I know part of it is budget. A well bred puppy from a "family friendly" breed is about $2000+ here, a poorly bred German Shepherd/boxer/staffordshire/husky (or cross) is $500, so the people with the least resources buy the most difficult dogs.

I am not anti- whatever breed. I just feel like there are a lot of breeds that most people shouldn't own... 

(Also - I think the school shootings analogy is a bit overwrought. You can be against dog bites AND think it is unacceptable for kids to die at school. It's a bad use of statistics to conflate those two numbers)


----------



## Mufar42 (Jan 1, 2017)

While I personally have never liked pitt bulls they kinda scare me I started to help my neighbor by pet sitting her dogs, which our shelter foster failures. Her one is mix and doesn't look all that pitt but he is very elderly and really is just happy to get food and be let out. Then she has a young female who is very pitt, all muscle and head, she is large and extremely muscular and I would not want to meet her in the street...however she is very very friendly and lovable just wants to be petted and is happy to lay next to you and sleep. Now I do not walk either of them I only let them out back into her fenced yard to do their business then back in. I also go and watch them. Last time I sat she has a new neighbor and her pitt ran to the fence line and struck her head into the fence and busted it.(just one panel and the fence is old). While she always leaves them out for about 2 hours I do not. I told her about the fence and hope she fixes it, if not I will as I don't want to be responsible. While this pitt is people friendly she is not by any means dog friendly, she and her husband walk her together but really I think they are clueless as to what damage she could do.


----------



## Moni (May 8, 2018)

As a past owner of a Neapolitan Mastiff (160 pounds worth) the personalities of fighting breeds are very specifically different than other dogs'. They were bred over hundreds of years with a very specific interest in a set behavior during a fight - which is to never quit. Pair this with a locking jaw, an overinflated sense of self, an overinflated interest in aggression, an overinflated sense of butting into any situation that has nothing to do with them, a body that is per pound more muscular than any other breed, a skin that does not register pain the same way it does in other dogs - and what you get is a perfect nightmare.
Dog licenses specific to dangerous breeds make perfect sense to me. I am not for a ban of these breeds but you don't want uneducated owners on top of all that.
And the other problematic part to this is the rescue militia with its own agenda and the overflow of fighting dog rings that keep overpopulating shelters that then again find their way into unsuspecting pet homes where they will have uneducated owners with little or no true experience with dogs in general and fighting machines in particular. Legislation would be needed to change all that - but it would have to start at the rescue - shelter end to make a real dent (which will most likely never happen in the US).


----------



## Poodlebeguiled (May 27, 2013)

Actually, they don't have a locking jaw. They just have incredible strength and tenacity. But they weren't bred to be aggressive to humans. It's just a shame what has happened in recent years. 

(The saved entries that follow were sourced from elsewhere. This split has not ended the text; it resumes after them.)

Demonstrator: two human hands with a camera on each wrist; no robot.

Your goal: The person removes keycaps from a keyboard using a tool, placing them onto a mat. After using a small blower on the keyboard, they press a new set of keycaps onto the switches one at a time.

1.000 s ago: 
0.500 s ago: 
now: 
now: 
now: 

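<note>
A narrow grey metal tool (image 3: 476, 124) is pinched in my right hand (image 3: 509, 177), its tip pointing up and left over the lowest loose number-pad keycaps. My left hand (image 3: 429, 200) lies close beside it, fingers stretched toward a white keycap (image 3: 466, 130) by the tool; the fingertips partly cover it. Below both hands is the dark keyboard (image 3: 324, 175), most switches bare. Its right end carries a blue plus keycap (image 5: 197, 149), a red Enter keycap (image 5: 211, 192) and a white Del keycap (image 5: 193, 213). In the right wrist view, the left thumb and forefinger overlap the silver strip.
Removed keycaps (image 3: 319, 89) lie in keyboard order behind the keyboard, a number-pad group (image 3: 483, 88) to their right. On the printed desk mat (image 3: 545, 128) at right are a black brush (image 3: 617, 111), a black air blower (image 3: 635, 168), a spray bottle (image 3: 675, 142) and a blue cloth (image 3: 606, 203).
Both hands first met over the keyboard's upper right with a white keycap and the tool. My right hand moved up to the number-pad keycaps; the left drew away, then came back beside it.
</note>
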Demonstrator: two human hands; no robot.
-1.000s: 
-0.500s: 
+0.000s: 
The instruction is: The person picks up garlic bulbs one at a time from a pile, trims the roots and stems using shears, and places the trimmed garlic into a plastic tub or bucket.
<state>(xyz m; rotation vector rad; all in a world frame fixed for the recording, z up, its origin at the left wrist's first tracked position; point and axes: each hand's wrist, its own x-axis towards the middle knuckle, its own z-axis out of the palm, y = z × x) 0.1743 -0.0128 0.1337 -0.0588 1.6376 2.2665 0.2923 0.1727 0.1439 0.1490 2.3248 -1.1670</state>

The History of Pit Bulls – Love-A-Bull


Here's something about service dogs. A pit bull service dog was confiscated by the local government from a lady who loved and needed her dog. The dog didn't do anything wrong. This is why I _hate_ breed legislation/discrimination. If a dog bites someone, proves to be a menace, of course it should be confiscated and the owner fined. But this as described is just wrong. 

https://animalfarmfoundation.blog/2013/07/24/pit-bull-service-dogs/

Personally, I like the "breed." It's actually not a breed unless it's an APBT. But what I don't like is what's happened to them, what the irresponsible owners don't do to protect people and other dogs...let them run amok, don't care. That's what I hate. I think they're beautiful animals that if bred, handled and treated, trained nicely, they're great. I have had a dog that's 1/2 pit bull, 1/2 GSD... wonderful dog in every way. Never dog aggressive either. I hate the mob mentality too. They need to enact strict laws to hold owners of _ANY_ dangerous dog with a bite history accountable. These _people_ need more than a slap on the wrist for being irresponsible.


----------



## Poodlebeguiled (May 27, 2013)

Most insurance companies get all caught up in the media drama and hysteria and refuse insurance to people with certain breeds. I had a Doberman and when I asked different insurance companies for home owners insurance in Idaho, I got one that simply asked if any of my dogs had ever bitten anyone. And my Dobe never did bite anyone. He was a CGC to boot. So they had no problem selling me insurance. 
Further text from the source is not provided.